Del crollo logistico e finanziario dei teatri romani cosa pensa?

«Una volta ero un po’ più curioso, mi interessavo di più. Adesso, dopo che mi sono tanto annoiato, ho lasciato perdere. Una cosa però mi è chiara: quando un pubblico viene sollecitato come si deve, risponde subito e tanto. Invece sento parlare di progetti, fatti formali, buone intenzioni. Tanta teoria. Di quanto costa fare teatro non si dice nulla».



Cioè?

«Ho deciso tempo fa di non dare più giudizi.
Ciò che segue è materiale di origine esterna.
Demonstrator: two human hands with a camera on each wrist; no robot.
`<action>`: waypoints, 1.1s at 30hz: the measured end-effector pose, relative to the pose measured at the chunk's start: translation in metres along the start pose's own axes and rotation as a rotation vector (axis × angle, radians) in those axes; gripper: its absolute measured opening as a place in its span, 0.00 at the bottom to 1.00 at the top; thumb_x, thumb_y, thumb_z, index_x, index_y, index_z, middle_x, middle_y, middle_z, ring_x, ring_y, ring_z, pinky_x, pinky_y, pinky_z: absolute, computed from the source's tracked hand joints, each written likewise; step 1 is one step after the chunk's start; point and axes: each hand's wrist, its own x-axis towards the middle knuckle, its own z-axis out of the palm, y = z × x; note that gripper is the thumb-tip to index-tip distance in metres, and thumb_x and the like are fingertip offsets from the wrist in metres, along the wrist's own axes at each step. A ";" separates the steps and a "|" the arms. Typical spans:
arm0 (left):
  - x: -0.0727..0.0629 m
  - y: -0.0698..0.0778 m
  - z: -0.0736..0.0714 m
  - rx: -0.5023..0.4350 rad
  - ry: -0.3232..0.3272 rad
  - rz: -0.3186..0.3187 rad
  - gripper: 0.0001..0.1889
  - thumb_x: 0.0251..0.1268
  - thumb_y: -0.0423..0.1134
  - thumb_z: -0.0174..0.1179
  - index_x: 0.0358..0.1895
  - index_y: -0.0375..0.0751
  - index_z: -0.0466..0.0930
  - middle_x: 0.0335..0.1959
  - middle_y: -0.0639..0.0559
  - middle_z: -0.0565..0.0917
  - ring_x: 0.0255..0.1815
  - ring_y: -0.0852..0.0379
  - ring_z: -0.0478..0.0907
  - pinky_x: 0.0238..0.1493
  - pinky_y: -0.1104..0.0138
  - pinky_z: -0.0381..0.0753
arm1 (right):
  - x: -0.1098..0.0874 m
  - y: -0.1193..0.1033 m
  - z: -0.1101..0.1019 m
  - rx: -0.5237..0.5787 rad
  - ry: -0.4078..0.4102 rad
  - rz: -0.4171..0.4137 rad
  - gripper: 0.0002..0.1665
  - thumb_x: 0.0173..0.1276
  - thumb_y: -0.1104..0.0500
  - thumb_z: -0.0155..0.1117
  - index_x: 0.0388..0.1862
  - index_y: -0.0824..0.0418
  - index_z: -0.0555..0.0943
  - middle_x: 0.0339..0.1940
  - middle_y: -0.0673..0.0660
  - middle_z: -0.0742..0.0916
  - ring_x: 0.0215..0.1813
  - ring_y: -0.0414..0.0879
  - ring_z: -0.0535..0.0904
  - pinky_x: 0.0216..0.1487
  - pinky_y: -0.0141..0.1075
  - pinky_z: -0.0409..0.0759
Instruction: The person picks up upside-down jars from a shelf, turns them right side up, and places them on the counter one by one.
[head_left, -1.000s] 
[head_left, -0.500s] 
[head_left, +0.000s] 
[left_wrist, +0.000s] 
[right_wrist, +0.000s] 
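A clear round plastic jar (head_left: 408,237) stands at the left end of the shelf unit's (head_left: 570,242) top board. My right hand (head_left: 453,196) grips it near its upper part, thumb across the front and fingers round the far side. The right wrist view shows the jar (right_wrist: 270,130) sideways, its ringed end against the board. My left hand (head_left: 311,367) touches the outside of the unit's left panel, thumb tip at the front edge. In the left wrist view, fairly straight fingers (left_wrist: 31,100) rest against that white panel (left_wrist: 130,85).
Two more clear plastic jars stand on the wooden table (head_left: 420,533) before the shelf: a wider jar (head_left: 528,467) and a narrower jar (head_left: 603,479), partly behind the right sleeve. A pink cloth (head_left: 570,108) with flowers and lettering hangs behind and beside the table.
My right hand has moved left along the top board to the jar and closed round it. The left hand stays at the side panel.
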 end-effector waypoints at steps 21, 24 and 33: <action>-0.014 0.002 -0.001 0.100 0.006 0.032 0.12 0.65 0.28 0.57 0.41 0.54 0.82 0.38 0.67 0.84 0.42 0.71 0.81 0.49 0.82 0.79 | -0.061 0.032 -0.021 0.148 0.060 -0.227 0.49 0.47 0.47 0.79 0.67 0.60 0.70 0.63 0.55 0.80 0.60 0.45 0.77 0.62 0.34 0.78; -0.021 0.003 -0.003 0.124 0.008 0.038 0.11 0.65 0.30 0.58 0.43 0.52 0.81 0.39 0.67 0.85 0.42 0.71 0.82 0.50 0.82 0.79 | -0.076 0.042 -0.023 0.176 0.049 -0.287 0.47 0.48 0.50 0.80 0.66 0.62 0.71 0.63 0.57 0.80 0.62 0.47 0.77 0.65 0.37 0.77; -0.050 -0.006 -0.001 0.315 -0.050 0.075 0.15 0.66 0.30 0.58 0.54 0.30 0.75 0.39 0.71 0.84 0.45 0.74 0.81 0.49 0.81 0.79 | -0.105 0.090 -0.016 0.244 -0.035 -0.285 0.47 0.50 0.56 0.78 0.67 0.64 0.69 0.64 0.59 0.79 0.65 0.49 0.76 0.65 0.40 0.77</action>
I giudizi, in Italia, bisognerebbe farli passare attraverso un’associazione di cittadini, di artisti, di operatori, un’associazione seria e grande che ragionasse innanzitutto su un tema: siamo sicuri che quelli che hanno prodotto Cultura fin qui abbiano fatto bene? Poi, pur condannando le sempre più esigua erogazione di fondi pubblici alla Cultura, chiederei, sempre attraverso l’associazione, “piedi per terra”».



Invece?

«Invece ci sono assemblee, incontri, scambi, seminari, laboratorii... Della famosa Legge sul Teatro se n’è parlato e riparlato una marea di volte senza che sia venuto fuori niente. I termini che oggi vanno per la maggiore sono partecipato, condiviso, laboratorietà. Ma lo sappiamo che fare un laboratorio costa fatica e che bisogna farlo bene, impiegandoci tempo e sudore? Le nobili istanze teoriche non hanno una corrispondenza pratica, chissà perché. Io credo di saperlo fare, il teatro. Eppure, quando in passato fu sfiorata la possibilità che diventassi direttore dello Stabile, venne subito montata la crociata contro quello “che viene dal teatro privato”. Privato, pubblico, che differenza fa riguardo a una gestione?».



Ha smesso di dare giudizi e sta bene. Ma il futuro?

«Se qualcuno mi vorrà coinvolgere in questa o quell’impresa, valuterò di volta in volta. È un momento singolare. La disciplina filosofica da tirare in ballo è lo scetticismo».



Sostituendo l’aggettivo “singolare” con altri termini?

«Direi che stiamo in galleggiamento, in ristagno. Io, da italiano, sono ancora e sempre portato all’ottimismo, al bicchiere mezzo pieno. Ma adesso la gente comincia a chiedersi: pieno de che? Poi penso al Globe stracolmo di queste sere e devo ammettere che lì, almeno, si respira speranza. Negli italiani, in me, la voglia esiste, ma poi rincasiamo... Quale sia l’immagine reale del Paese non l’ho capito. Sofferenza ce n’è tanta, è indubbio, ma cosa pensa la creatura chiamata “italiano medio”, che è stata riconoscibile per tutto un lungo, lunghissimo dopoguerra? Non lo so». Un augurio per Ferragosto?

«Venga il sole, finalmente. Reale o metaforico. Il sole è un grande, buon auspicio».